START Data for review
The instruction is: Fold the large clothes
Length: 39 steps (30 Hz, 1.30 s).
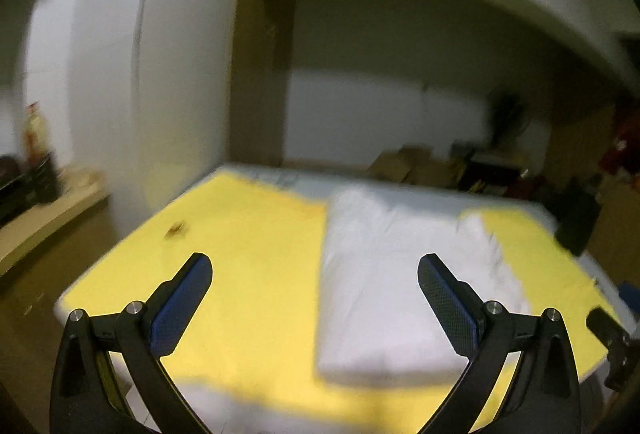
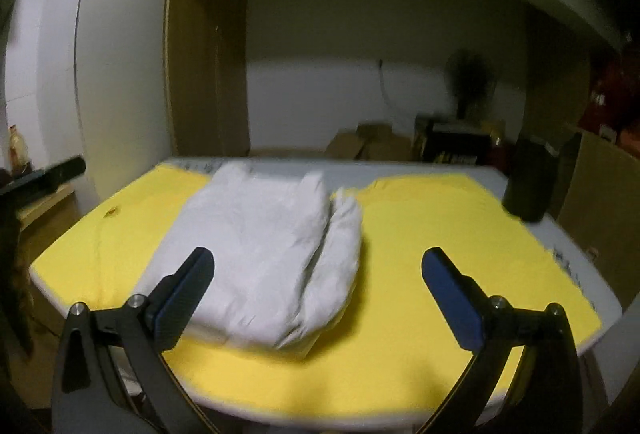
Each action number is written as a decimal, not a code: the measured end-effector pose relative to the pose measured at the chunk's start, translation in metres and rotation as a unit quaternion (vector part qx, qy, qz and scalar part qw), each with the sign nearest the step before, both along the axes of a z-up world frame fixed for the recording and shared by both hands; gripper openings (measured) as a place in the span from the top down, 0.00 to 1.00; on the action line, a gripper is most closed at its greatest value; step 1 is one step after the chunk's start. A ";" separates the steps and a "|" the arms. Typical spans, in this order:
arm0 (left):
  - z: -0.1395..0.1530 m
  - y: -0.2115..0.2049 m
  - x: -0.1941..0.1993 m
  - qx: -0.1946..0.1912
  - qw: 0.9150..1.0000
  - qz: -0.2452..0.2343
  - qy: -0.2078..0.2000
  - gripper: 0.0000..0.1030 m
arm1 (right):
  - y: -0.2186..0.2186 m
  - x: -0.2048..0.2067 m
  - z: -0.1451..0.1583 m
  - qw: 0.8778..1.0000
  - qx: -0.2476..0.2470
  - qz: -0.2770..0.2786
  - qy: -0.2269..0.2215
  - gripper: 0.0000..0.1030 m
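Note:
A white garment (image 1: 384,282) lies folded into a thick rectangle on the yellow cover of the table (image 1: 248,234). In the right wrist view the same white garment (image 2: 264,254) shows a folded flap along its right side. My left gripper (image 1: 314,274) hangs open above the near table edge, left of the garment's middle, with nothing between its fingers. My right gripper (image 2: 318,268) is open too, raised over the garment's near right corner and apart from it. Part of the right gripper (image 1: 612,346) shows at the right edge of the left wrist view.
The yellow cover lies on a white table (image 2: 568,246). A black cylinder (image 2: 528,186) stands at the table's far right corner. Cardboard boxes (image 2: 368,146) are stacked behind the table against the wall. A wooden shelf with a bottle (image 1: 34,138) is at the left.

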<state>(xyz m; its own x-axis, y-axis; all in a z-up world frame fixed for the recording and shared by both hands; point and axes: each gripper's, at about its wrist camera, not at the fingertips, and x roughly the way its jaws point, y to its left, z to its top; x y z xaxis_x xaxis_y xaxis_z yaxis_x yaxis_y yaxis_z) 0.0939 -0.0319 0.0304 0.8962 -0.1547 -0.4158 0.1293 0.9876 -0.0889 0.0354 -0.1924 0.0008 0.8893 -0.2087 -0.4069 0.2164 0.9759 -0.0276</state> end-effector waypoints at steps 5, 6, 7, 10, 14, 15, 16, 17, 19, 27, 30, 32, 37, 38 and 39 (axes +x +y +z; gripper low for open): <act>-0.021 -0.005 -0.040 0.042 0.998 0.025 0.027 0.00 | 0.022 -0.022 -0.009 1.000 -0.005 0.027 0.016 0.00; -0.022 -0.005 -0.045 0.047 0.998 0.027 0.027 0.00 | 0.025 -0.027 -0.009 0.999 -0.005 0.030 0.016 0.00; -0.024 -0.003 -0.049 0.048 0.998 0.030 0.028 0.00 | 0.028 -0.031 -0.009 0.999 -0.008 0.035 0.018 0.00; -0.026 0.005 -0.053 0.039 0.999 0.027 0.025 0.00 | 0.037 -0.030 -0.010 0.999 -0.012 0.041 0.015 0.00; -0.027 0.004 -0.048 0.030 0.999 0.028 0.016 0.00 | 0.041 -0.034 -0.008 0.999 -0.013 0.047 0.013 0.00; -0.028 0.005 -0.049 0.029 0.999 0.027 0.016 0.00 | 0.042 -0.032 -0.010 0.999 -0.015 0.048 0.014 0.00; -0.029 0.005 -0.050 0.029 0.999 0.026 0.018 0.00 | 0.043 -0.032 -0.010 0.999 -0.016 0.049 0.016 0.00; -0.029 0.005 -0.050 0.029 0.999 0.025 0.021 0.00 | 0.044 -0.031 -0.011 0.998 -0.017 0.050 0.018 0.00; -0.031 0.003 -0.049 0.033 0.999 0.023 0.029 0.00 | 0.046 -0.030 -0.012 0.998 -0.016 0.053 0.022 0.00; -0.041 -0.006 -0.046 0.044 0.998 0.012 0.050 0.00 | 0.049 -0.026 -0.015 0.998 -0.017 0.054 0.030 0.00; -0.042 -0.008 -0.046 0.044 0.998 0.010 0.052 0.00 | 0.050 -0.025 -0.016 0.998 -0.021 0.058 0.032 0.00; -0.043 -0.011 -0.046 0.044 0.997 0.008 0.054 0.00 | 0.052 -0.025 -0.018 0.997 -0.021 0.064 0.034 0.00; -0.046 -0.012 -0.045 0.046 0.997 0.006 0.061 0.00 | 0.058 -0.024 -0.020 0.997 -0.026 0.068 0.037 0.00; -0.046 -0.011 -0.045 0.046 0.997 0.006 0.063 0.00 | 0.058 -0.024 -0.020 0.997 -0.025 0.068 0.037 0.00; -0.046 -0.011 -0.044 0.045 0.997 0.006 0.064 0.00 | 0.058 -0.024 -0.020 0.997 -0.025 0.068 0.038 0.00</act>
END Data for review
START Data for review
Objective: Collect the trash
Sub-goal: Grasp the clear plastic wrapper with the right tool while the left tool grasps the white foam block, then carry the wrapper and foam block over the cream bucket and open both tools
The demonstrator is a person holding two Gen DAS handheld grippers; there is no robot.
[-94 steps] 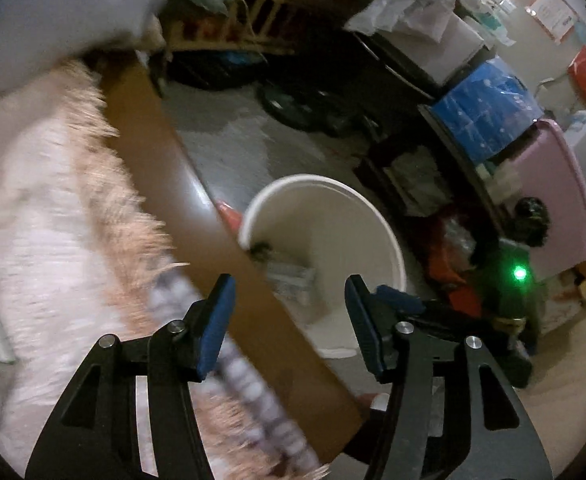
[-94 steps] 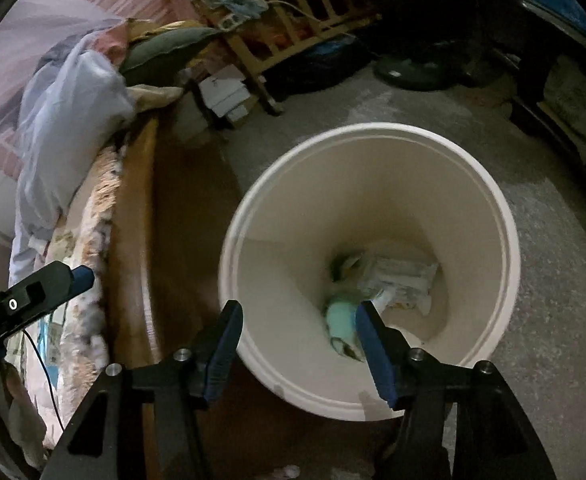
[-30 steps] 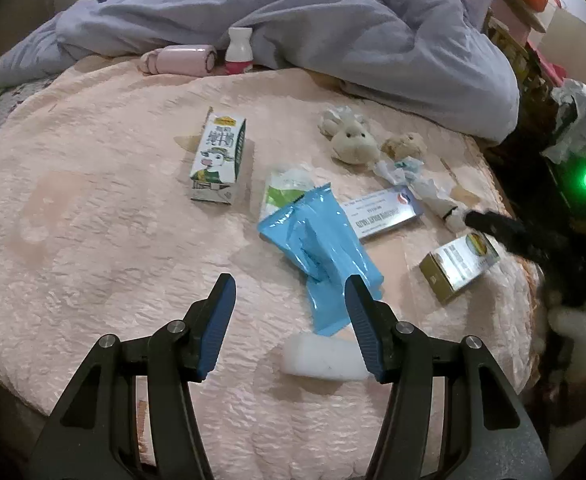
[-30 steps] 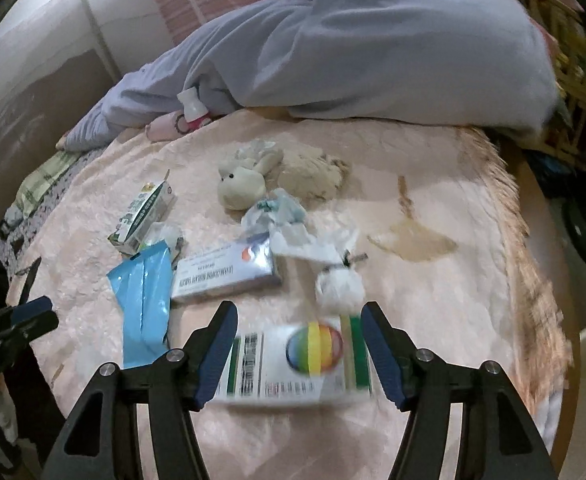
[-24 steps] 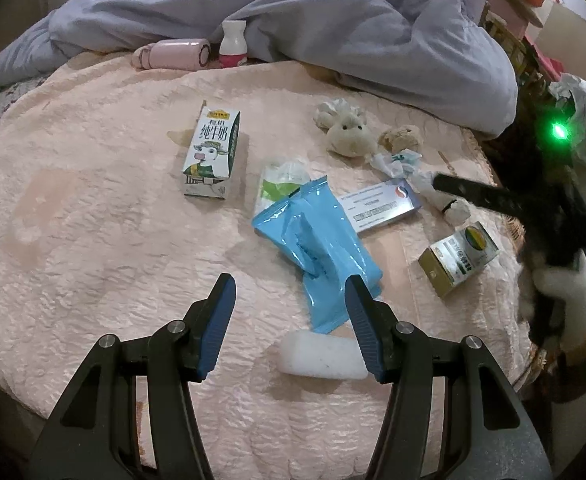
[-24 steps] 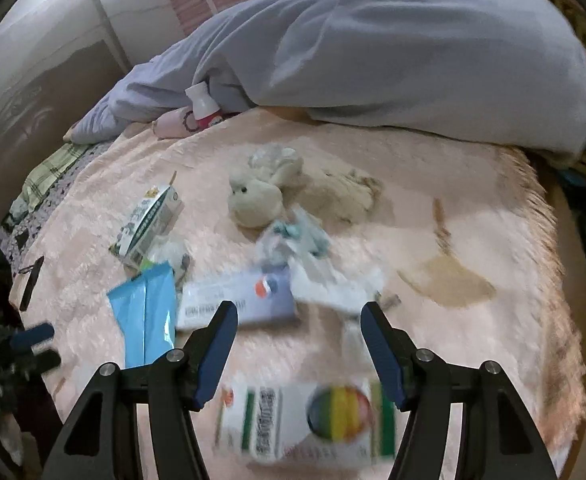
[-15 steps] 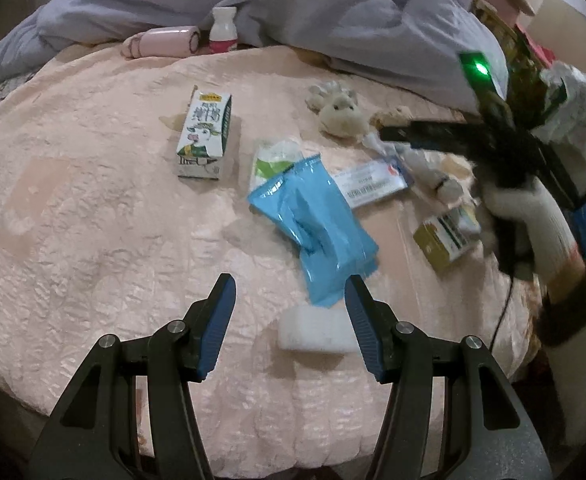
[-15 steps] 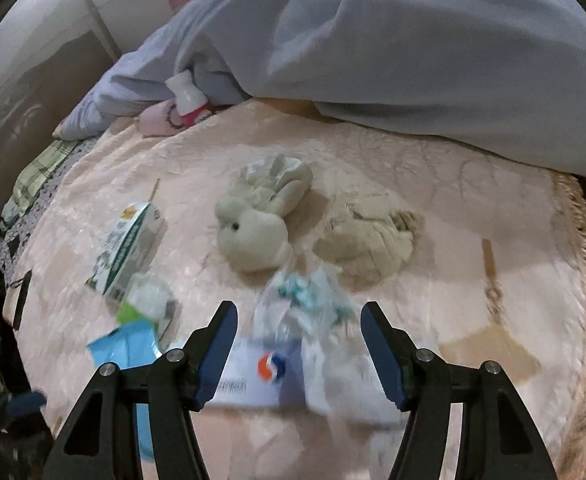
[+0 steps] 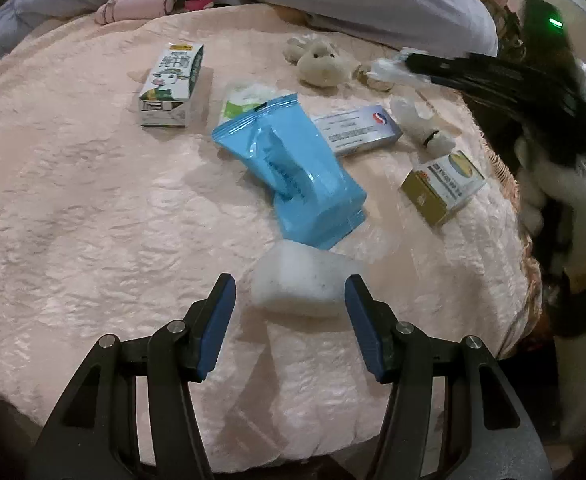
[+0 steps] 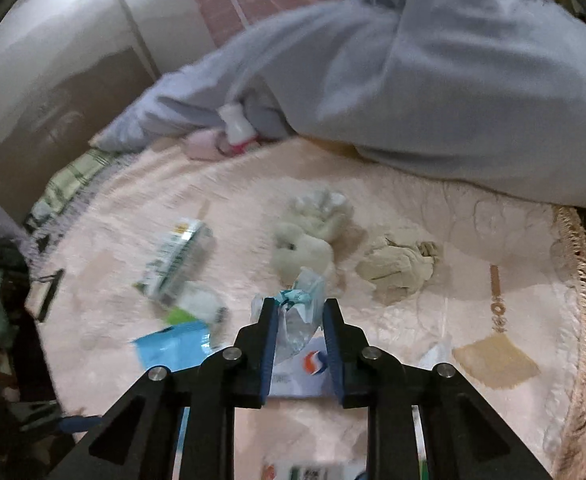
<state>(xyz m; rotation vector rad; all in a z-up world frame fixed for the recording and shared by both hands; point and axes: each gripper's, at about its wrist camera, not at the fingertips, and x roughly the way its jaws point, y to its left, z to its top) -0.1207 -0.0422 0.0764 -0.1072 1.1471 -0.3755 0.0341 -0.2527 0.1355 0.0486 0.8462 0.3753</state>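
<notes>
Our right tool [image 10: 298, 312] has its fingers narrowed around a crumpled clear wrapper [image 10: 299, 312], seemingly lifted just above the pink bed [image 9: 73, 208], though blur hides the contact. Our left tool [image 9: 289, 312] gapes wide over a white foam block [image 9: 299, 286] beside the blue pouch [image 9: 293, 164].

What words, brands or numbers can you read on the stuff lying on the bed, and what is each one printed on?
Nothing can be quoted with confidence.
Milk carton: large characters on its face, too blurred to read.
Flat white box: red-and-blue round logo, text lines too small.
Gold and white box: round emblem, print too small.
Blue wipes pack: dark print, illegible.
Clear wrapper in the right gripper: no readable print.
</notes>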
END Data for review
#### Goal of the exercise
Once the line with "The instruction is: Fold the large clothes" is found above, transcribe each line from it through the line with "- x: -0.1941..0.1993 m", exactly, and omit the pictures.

#### Problem solution
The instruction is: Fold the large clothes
Length: 39 steps (30 Hz, 1.30 s).
Each action number is written as a decimal, not a code: the measured end-effector pose relative to the pose measured at the chunk's start, translation in metres and rotation as a unit quaternion (vector part qx, qy, qz and scalar part qw), each with the sign nearest the step before, both along the axes of a z-up world frame fixed for the recording and shared by both hands; gripper openings (measured) as a place in the span from the top down, 0.00 to 1.00; on the action line, a gripper is most closed at its greatest value; step 1 is one step after the chunk's start. A ";" separates the steps and a "|" the arms. Typical spans, in this order:
arm0 (left):
  - z: -0.1395..0.1530 m
  - y: -0.2115..0.2049 m
  - x: -0.1941..0.1993 m

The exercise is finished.